Simplemente no aguanté más. Todas estas ideas pasaban por mi cabeza. Me acordé de aquel pasado incierto, de todo el esfuerzo de mi familia para construir una ciudad increíble, para que llegara ella y lo destruyera de un día a otro. Debo admitir que pensé muy bien antes de hacerlo. Pero no tenía otra alternativa. Detrás de esa cara bonita y ese cuerpo simétrico se escondía algo, que aún no sabía qué era. Mientras aparentaba comer, agarré con toda mis fuerzas el cuchillo y lo lancé en su pecho. Me sentí liberado. Ví cómo la sangre corría por su cuerpo. Muy dentro de mí esperaba que todo fuera cierto, que en realidad hubiese un dios que la hubiese salvado cuando era pequeña. Esperaba que ese mismo Dios la volviera a salvar cuando estaba ya muy cerca de cumplir su misión. Pero no fue así. Ella cayó al suelo como cualquier ser humano que haya sido herido de muerte.

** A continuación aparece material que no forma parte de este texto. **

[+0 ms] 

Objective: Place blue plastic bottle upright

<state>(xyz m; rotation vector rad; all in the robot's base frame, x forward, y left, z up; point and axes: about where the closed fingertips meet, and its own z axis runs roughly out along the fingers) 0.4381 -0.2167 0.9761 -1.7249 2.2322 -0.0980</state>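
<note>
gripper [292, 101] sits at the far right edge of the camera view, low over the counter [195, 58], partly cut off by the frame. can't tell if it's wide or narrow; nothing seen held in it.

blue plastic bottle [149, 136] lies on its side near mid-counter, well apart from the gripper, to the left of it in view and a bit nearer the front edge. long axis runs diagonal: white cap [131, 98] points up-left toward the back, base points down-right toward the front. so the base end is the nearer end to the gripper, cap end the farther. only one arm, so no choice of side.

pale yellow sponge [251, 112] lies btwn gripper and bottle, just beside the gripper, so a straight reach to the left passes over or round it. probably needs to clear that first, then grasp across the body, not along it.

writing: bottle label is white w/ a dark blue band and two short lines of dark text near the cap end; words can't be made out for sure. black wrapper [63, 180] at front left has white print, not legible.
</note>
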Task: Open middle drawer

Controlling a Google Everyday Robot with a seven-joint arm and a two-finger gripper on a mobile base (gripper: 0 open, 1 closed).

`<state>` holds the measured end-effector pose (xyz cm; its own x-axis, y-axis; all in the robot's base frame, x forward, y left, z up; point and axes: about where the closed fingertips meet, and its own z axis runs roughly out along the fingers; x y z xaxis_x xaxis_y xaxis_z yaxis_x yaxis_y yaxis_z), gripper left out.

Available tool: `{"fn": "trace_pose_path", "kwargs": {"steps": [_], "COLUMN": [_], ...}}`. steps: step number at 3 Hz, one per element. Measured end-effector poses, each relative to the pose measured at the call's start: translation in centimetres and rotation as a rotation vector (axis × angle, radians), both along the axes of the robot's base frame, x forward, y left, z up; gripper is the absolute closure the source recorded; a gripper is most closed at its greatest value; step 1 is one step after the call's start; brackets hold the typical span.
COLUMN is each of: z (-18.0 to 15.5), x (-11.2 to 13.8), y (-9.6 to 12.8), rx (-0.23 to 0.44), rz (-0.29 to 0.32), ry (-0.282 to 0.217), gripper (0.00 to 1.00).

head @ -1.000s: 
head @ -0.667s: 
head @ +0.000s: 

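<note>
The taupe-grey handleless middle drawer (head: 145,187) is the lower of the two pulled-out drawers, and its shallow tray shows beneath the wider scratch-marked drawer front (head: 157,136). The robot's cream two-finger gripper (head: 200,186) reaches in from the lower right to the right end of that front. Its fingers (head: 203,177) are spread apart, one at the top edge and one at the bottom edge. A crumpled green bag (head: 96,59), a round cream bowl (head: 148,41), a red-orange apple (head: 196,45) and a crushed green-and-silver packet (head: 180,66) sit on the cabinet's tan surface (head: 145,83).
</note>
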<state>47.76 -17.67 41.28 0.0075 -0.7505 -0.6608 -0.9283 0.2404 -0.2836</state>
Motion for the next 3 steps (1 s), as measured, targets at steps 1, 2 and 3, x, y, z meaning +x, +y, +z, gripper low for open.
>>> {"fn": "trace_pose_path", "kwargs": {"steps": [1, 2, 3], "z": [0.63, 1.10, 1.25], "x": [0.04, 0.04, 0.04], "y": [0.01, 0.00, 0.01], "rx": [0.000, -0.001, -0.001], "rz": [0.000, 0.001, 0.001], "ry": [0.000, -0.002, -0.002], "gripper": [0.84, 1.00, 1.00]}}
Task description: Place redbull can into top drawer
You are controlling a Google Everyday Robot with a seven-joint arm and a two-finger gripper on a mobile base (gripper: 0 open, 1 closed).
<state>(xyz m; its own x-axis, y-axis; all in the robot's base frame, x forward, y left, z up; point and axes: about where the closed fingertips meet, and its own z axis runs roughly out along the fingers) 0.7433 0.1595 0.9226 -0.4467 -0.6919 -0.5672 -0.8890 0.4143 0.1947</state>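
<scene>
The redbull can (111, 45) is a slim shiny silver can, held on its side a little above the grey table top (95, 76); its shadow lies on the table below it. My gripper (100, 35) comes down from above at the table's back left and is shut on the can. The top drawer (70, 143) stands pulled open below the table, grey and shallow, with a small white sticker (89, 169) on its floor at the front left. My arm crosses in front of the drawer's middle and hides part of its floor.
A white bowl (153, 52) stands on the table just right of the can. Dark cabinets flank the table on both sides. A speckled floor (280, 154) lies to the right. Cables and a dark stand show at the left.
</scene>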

El pueblo no me lo pudo perdonar. Pensaban que había destruido su futuro. Pero yo no sentía remordimiento. Primero querían desterrarme de Santa Fe, pero yo me negué con todas mis energías aunque tuviera que morir. No estaba dispuesto a irme a vivir a otra ciudad donde no sería feliz, donde no tendría la libertad de pensar y de expresar mis ideas, pero no me querían matar porque a pesar de lo que había hecho, aún me respetaban mucho. Me ofrecieron el perdón si pagaba al gobierno. Pero me negué rotundamente por segunda ocasión. No estaba dispuesto a darle un valor monetario a mi vida, así que ofrecí tan sólo 30 pesos por ella. Los santafereños quedaron perplejos cuando oyeron mi oferta, e inmediatamente ordenaron a los verdugos que prepararan el mejor veneno especialmente para mí. Ahora entiendo por qué es tan importante todo el protocolo que se sigue antes de matar a una persona; me sentí mejor a pesar de que estaba al borde de la muerte. Pero lo que me hace sentir satisfecho es saber que moriré como murió Sócrates treinta siglos atrás. Sólo que esta vez no será con cicuta, pero será por la misma causa. Quise defender mis ideas, y sé que aunque los santafereños no lo reconocen hoy jueves, día de mi muerte, me lo agradecerán y yo también tendré mi estatua frente al museo de los incrédulos.